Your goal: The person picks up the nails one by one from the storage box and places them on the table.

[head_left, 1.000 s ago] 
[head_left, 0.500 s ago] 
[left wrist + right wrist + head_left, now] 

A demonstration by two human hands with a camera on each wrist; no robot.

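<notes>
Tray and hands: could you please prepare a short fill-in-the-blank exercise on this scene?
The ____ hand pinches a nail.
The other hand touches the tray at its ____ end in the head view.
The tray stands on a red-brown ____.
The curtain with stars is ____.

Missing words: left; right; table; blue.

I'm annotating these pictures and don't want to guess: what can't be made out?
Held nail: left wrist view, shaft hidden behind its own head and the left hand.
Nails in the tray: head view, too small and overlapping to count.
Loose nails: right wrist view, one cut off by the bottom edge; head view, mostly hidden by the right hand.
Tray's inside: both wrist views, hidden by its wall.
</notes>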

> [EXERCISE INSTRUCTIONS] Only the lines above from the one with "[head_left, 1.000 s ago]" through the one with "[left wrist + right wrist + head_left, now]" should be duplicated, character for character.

> [SOLUTION FOR THIS EXERCISE]
[head_left, 1.000 s ago] 
[head_left, 0.500 s ago] 
[left wrist + right wrist + head_left, now] 

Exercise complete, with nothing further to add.